Each record below gets repeated exactly, and pictures stay out of the copy.

+++ INFORMATION SUPPLIED

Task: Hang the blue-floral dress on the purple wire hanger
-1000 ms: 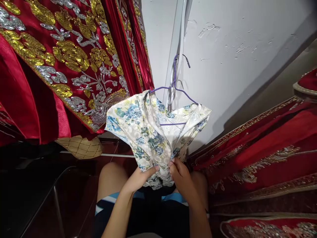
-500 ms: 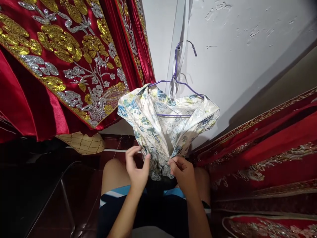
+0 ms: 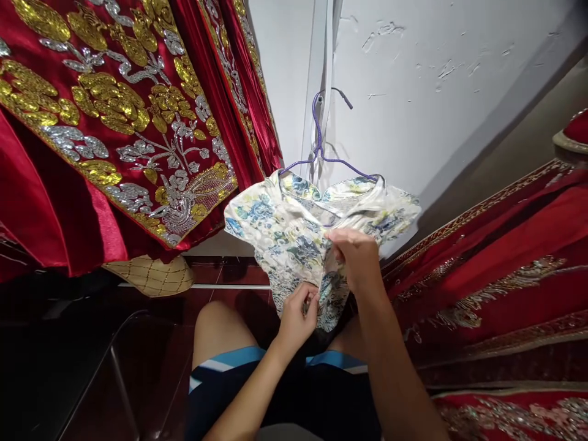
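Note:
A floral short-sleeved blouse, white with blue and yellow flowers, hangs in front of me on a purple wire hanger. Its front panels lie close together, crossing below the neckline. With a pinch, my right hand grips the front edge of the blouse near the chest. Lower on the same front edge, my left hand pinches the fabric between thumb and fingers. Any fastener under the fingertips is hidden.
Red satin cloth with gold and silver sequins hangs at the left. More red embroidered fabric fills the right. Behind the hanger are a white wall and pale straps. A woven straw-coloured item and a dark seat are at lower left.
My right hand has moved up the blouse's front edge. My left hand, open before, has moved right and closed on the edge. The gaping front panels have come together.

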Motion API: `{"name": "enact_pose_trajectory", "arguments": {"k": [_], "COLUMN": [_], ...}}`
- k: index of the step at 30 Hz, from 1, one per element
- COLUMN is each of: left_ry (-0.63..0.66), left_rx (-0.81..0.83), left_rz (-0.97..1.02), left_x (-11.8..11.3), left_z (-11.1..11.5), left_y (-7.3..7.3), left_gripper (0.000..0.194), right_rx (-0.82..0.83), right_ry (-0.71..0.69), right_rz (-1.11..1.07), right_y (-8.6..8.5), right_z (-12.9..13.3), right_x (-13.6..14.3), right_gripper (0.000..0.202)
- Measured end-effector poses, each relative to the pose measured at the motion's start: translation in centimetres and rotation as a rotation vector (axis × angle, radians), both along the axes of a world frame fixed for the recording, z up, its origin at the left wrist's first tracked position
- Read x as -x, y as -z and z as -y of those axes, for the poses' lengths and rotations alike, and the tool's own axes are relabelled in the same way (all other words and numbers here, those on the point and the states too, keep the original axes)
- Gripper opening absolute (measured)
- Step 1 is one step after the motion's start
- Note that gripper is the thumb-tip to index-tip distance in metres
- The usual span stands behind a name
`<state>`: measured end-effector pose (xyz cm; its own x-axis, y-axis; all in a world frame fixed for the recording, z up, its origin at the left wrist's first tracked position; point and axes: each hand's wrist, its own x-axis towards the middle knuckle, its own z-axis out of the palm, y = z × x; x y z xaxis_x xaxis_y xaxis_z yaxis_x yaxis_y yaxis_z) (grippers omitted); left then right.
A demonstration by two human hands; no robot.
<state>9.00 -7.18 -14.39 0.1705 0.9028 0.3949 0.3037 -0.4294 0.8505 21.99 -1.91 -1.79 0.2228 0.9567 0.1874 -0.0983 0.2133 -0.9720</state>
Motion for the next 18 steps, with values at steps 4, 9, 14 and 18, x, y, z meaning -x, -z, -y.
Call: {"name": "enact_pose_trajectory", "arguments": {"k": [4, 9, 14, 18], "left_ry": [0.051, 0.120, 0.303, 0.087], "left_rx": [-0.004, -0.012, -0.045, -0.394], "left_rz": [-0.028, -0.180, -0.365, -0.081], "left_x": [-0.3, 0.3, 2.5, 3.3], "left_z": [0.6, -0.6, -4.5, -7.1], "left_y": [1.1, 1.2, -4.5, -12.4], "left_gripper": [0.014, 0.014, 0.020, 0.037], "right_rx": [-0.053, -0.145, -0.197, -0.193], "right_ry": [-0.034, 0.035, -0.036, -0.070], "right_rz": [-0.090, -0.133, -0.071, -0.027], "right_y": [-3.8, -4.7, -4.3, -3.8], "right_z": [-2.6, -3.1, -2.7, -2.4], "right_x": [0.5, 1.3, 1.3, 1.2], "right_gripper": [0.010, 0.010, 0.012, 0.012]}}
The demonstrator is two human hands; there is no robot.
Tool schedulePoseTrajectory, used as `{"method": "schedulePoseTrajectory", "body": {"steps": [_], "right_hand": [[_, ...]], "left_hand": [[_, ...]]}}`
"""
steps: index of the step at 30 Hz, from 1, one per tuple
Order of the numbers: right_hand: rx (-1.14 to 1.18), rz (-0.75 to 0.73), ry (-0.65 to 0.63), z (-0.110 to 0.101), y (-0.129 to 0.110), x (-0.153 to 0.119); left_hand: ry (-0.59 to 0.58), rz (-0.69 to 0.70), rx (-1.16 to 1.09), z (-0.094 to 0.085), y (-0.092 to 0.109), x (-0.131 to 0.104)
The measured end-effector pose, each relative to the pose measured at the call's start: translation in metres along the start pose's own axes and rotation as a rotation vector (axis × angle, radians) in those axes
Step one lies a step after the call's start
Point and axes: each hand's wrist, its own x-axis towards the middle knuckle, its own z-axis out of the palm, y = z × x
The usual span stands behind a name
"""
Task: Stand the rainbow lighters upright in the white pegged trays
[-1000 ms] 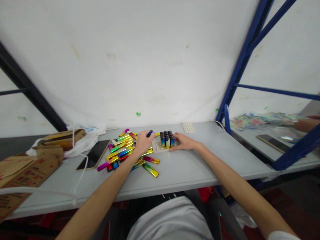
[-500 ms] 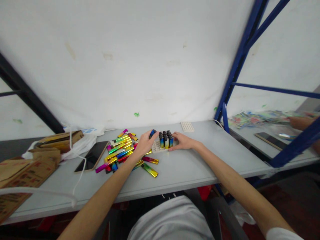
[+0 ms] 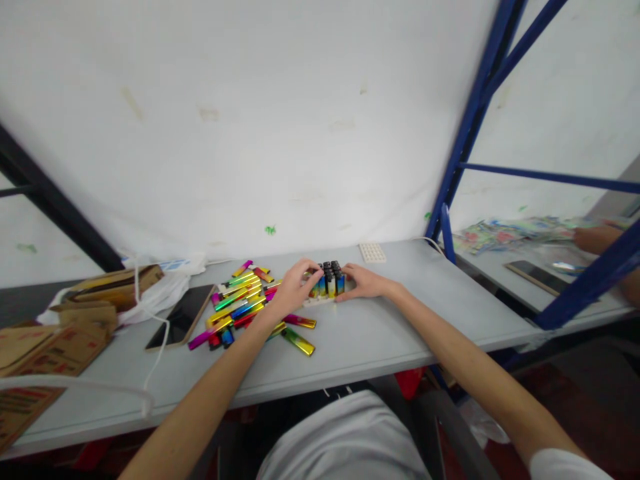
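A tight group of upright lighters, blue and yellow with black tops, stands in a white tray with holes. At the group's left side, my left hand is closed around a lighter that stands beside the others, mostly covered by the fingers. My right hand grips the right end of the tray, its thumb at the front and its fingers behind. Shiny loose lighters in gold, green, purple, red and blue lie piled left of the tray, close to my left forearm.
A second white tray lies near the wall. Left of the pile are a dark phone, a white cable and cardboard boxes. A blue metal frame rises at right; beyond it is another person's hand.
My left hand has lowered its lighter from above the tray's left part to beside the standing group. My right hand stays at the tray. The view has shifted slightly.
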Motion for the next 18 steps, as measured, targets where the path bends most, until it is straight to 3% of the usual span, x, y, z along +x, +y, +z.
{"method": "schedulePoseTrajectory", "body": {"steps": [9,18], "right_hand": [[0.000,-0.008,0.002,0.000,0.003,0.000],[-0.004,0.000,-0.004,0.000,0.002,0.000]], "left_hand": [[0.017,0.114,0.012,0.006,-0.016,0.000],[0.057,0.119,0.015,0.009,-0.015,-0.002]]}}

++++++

RESULT
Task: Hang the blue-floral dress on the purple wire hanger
-1000 ms: 
-500 ms: 
+0 ms: 
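Note:
A floral short-sleeved blouse, white with blue and yellow flowers, hangs in front of me on a purple wire hanger. Its front panels lie close together, crossing below the neckline. With a pinch, my right hand grips the front edge of the blouse near the chest. Lower on the same front edge, my left hand pinches the fabric between thumb and fingers. Any fastener under the fingertips is hidden.
Red satin cloth with gold and silver sequins hangs at the left. More red embroidered fabric fills the right. Behind the hanger are a white wall and pale straps. A woven straw-coloured item and a dark seat are at lower left.
My right hand has moved up the blouse's front edge. My left hand, open before, has moved right and closed on the edge. The gaping front panels have come together.
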
Motion API: `{"name": "enact_pose_trajectory", "arguments": {"k": [_], "COLUMN": [_], ...}}`
- k: index of the step at 30 Hz, from 1, one per element
- COLUMN is each of: left_ry (-0.63..0.66), left_rx (-0.81..0.83), left_rz (-0.97..1.02), left_x (-11.8..11.3), left_z (-11.1..11.5), left_y (-7.3..7.3), left_gripper (0.000..0.194), right_rx (-0.82..0.83), right_ry (-0.71..0.69), right_rz (-1.11..1.07), right_y (-8.6..8.5), right_z (-12.9..13.3), right_x (-13.6..14.3), right_gripper (0.000..0.202)
- Measured end-effector poses, each relative to the pose measured at the motion's start: translation in centimetres and rotation as a rotation vector (axis × angle, radians), both along the axes of a world frame fixed for the recording, z up, its origin at the left wrist's first tracked position
- Read x as -x, y as -z and z as -y of those axes, for the poses' lengths and rotations alike, and the tool's own axes are relabelled in the same way (all other words and numbers here, those on the point and the states too, keep the original axes)
- Gripper opening absolute (measured)
- Step 1 is one step after the motion's start
- Note that gripper is the thumb-tip to index-tip distance in metres
- The usual span stands behind a name
`<state>`: measured end-effector pose (xyz cm; its own x-axis, y-axis; all in a world frame fixed for the recording, z up, its origin at the left wrist's first tracked position; point and axes: each hand's wrist, its own x-axis towards the middle knuckle, its own z-axis out of the palm, y = z × x; x y z xaxis_x xaxis_y xaxis_z yaxis_x yaxis_y yaxis_z) (grippers omitted); left then right.
A demonstration by two human hands; no robot.
<state>9.00 -7.18 -14.39 0.1705 0.9028 0.3949 0.3037 -0.4294 0.8505 21.99 -1.91 -1.79 0.2228 0.9567 0.1874 -0.0983 0.2133 -0.9720</state>
Motion for the next 18 steps, with values at steps 4, 9, 14 and 18, x, y, z meaning -x, -z, -y.
Call: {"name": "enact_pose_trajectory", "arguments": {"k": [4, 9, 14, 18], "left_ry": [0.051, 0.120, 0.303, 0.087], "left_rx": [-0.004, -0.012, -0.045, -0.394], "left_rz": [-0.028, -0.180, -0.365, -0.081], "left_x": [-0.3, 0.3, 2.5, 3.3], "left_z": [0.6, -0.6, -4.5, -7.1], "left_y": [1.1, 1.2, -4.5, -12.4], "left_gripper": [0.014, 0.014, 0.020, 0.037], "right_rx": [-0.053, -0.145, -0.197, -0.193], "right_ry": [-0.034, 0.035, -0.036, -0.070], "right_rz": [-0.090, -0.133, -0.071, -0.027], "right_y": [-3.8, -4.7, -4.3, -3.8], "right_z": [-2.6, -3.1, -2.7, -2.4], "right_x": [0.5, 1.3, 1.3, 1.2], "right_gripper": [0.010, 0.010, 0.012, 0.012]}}
The demonstrator is two human hands; there is no robot.
Tool schedulePoseTrajectory, used as `{"method": "schedulePoseTrajectory", "body": {"steps": [_], "right_hand": [[_, ...]], "left_hand": [[_, ...]]}}`
"""
steps: index of the step at 30 Hz, from 1, one per tuple
Order of the numbers: right_hand: rx (-1.14 to 1.18), rz (-0.75 to 0.73), ry (-0.65 to 0.63), z (-0.110 to 0.101), y (-0.129 to 0.110), x (-0.153 to 0.119); left_hand: ry (-0.59 to 0.58), rz (-0.69 to 0.70), rx (-1.16 to 1.09), z (-0.094 to 0.085), y (-0.092 to 0.109), x (-0.131 to 0.104)
The measured end-effector pose, each relative to the pose measured at the call's start: translation in metres along the start pose's own axes and rotation as a rotation vector (axis × angle, radians) in those axes
Step one lies a step after the call's start
Point and axes: each hand's wrist, its own x-axis towards the middle knuckle, its own z-axis out of the palm, y = z × x
The usual span stands behind a name
"""
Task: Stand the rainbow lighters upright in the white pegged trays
[-1000 ms] 
[-500 ms] 
[+0 ms] 
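A tight group of upright lighters, blue and yellow with black tops, stands in a white tray with holes. At the group's left side, my left hand is closed around a lighter that stands beside the others, mostly covered by the fingers. My right hand grips the right end of the tray, its thumb at the front and its fingers behind. Shiny loose lighters in gold, green, purple, red and blue lie piled left of the tray, close to my left forearm.
A second white tray lies near the wall. Left of the pile are a dark phone, a white cable and cardboard boxes. A blue metal frame rises at right; beyond it is another person's hand.
My left hand has lowered its lighter from above the tray's left part to beside the standing group. My right hand stays at the tray. The view has shifted slightly.
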Motion for the next 18 steps, as measured, targets where the path bends most, until it is straight to 3% of the usual span, x, y, z along +x, +y, +z.
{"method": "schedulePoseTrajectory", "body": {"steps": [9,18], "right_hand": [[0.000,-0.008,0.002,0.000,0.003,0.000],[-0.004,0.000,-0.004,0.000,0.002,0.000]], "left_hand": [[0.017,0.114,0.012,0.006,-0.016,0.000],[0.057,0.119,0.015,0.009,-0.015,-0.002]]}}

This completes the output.